> **WHAT TO DO**: Would you copy all lines in the data that contain the word "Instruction"?

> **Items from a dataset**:
=-=-=-=-=

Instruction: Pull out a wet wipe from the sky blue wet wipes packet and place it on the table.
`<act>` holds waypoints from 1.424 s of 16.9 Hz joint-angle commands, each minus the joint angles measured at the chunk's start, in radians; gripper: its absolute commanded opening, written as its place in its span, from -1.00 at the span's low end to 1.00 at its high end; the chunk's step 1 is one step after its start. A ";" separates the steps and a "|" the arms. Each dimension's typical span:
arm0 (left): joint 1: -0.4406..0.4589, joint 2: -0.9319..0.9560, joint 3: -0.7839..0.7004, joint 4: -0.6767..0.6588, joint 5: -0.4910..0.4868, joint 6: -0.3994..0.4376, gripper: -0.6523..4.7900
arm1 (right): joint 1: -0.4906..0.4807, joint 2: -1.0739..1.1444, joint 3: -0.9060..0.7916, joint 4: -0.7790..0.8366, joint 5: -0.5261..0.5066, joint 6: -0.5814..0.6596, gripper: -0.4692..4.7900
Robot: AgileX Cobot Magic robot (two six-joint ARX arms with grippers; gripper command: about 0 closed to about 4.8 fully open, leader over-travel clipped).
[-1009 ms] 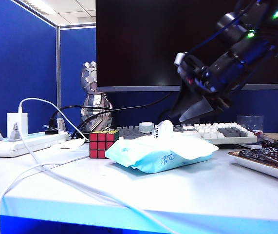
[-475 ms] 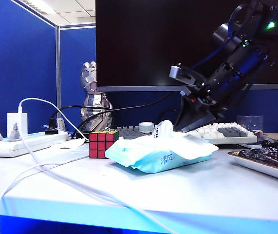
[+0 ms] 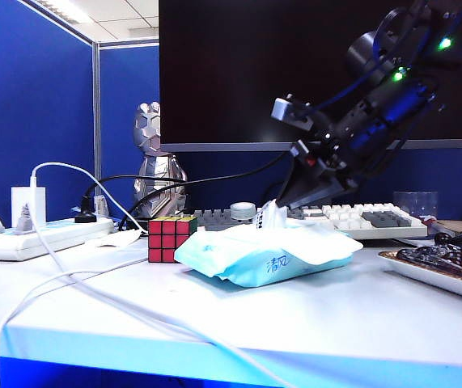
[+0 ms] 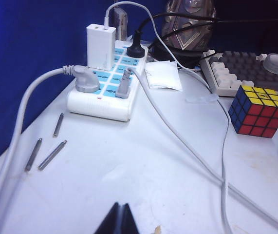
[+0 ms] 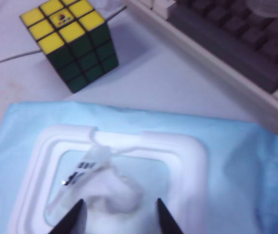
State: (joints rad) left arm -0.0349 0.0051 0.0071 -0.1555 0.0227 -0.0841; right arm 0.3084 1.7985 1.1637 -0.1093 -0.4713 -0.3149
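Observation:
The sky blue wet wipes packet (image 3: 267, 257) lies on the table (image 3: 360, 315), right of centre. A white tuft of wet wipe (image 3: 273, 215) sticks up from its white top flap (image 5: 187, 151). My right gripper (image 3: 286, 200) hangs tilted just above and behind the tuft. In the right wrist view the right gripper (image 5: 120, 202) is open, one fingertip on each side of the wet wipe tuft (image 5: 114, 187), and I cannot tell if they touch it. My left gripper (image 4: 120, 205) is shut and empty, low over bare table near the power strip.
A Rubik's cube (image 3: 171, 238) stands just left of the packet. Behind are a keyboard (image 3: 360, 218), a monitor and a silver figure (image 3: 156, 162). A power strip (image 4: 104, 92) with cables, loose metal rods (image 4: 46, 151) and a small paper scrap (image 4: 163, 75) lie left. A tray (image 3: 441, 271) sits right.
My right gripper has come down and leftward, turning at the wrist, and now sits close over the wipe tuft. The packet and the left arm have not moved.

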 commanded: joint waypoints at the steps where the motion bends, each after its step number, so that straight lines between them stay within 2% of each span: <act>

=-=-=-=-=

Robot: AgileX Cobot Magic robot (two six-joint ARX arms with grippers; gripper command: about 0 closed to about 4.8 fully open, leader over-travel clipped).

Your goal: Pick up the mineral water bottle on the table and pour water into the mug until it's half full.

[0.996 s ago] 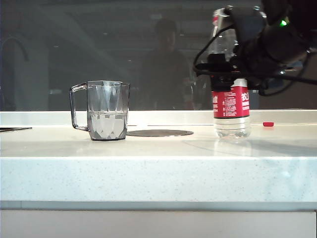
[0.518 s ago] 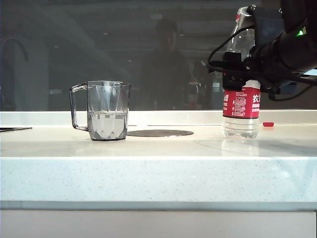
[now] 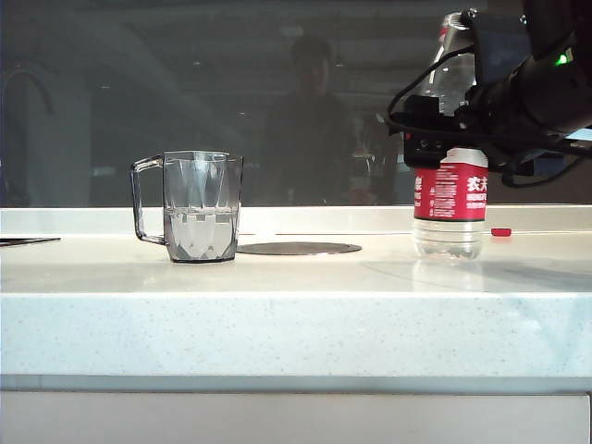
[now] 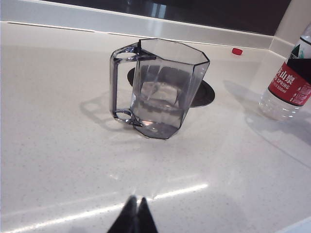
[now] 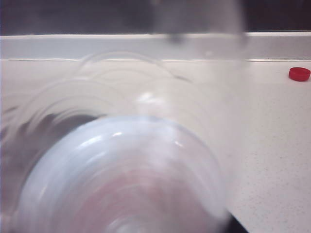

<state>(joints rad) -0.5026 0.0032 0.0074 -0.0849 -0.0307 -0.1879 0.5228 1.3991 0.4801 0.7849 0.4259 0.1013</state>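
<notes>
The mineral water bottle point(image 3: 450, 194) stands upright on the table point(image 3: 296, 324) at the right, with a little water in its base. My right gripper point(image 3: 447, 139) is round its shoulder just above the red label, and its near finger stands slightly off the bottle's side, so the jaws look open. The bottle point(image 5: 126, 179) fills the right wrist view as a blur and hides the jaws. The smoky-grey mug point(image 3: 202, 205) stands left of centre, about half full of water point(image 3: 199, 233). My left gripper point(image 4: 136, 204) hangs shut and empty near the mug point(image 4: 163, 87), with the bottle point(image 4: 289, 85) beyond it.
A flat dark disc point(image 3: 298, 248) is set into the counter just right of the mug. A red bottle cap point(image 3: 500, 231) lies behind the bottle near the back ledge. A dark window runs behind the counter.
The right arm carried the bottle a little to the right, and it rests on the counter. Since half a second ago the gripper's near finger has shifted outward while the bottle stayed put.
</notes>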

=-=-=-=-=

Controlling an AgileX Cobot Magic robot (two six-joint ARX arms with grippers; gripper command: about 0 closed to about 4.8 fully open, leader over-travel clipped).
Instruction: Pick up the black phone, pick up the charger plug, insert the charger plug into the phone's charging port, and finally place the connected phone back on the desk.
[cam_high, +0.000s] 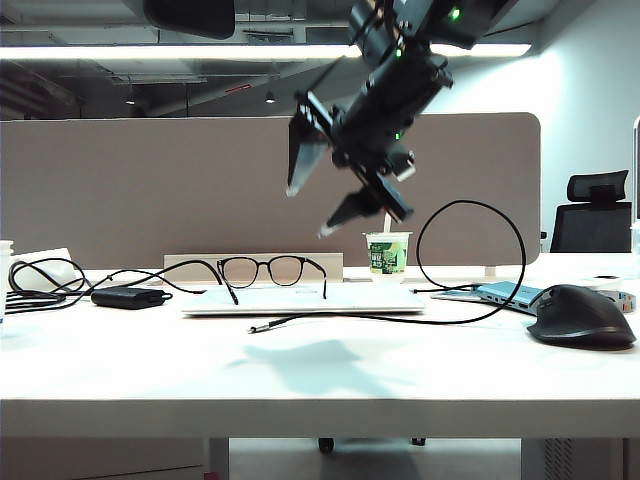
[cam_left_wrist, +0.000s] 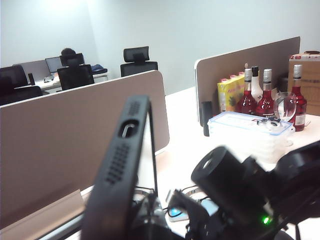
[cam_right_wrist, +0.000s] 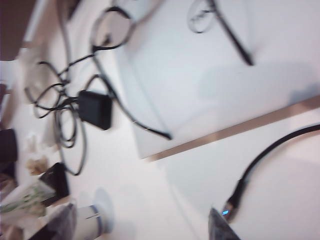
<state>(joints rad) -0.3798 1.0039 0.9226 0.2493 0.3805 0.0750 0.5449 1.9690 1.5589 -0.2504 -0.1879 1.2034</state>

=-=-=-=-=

> **RESULT OF THE TASK**:
Instruction: Pull out a wet wipe from the sky blue wet wipes packet and place it on the table.
Instruction: Pick up the black phone, pick up the charger plug, insert the charger plug into the phone's charging port, and finally place the connected phone back on the desk.

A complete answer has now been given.